Friday 3 August 2018

Field Notes from a Medicare Disaster: Fifteen

The lead physiotherapist didn't return from her ten day vacation until after the Sinamet withdrawal experiment began. By then, my guy was walking again. She was, to say the least, surprised. At first, he was only able to take a few steps while someone (me) scurried behind him with a wheelchair in case he lost his balance. Then, in a triumph of the will, he made it on his own two feet from his bedside to the hall, about twenty steps. I could hear his feet as they slid across the floor, I could see his knees buckle and wobble, and he was horribly slow, but he did it. A few days later, he was able to walk to the door and go a few meters down the hall. His gait was still awful, there were many freezing moments, but from time to time, to my amazement, his feet hit the ground heel first almost as they used to before his problems began.

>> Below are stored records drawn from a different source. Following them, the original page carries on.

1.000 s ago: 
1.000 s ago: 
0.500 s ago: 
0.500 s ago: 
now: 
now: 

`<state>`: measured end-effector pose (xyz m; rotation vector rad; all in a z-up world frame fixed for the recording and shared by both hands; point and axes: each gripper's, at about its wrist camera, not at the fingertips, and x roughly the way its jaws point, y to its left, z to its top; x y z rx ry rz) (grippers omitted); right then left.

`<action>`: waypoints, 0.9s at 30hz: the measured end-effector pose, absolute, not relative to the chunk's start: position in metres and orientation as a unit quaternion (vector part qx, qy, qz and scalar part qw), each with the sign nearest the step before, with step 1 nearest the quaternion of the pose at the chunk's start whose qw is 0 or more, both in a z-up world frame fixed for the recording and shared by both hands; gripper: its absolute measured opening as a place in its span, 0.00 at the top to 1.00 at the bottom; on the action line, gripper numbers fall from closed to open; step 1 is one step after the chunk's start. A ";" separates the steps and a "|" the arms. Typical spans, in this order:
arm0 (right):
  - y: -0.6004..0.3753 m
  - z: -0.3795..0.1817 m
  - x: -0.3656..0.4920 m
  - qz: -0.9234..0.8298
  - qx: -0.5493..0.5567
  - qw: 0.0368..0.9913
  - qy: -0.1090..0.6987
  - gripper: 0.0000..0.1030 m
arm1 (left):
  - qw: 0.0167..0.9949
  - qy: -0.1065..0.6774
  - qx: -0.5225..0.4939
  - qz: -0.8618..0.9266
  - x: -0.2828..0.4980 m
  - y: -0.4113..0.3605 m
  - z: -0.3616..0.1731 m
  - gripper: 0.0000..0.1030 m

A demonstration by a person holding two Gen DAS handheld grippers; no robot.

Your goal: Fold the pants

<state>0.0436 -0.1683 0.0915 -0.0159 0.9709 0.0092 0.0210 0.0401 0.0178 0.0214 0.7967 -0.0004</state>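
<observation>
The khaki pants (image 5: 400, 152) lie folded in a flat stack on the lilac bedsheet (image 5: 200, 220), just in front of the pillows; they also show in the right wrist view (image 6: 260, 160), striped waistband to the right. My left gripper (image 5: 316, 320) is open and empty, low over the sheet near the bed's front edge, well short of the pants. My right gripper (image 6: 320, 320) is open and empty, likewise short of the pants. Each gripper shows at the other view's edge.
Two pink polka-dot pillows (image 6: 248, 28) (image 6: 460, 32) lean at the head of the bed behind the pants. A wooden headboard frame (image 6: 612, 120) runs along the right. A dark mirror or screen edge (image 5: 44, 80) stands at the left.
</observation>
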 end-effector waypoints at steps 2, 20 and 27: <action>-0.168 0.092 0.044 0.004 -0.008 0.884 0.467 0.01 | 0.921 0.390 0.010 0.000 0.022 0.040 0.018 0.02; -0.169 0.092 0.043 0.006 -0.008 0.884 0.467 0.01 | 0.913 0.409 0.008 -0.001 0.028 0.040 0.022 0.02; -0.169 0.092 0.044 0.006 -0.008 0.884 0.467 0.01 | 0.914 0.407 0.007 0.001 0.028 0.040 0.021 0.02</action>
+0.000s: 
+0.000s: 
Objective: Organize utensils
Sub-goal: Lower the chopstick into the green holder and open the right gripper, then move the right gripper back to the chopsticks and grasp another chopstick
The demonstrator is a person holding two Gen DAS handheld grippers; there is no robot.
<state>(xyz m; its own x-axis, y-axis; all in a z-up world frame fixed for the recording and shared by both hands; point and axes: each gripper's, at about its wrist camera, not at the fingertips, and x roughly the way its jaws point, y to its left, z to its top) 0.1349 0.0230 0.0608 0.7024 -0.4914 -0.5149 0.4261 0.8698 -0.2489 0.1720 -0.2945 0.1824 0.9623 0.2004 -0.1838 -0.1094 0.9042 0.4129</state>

This was spectacular improvement. The neurologist at Michael Garron and the doctor at Providence had been right. He didn't have Parkinson's or Parkinsonian syndrome.  He had something, but not that. He was back on the path to improvement through hard work. I was thrilled.

Yet every now and again I was also overcome by fury.

I was furious at myself. I couldn't believe I had been so blind to the obvious for so long. It was now clear that his rapid decline coincided with the introduction of Sinamet. Increasing the dosage to "help" him had only made him worse. It had gone from three pills a day to a minimum of five, more when required, in less than 18 months. The more I gave him, the more his decline picked up speed.

I cursed myself as an idiot. Why hadn't I connected the decline to the drug?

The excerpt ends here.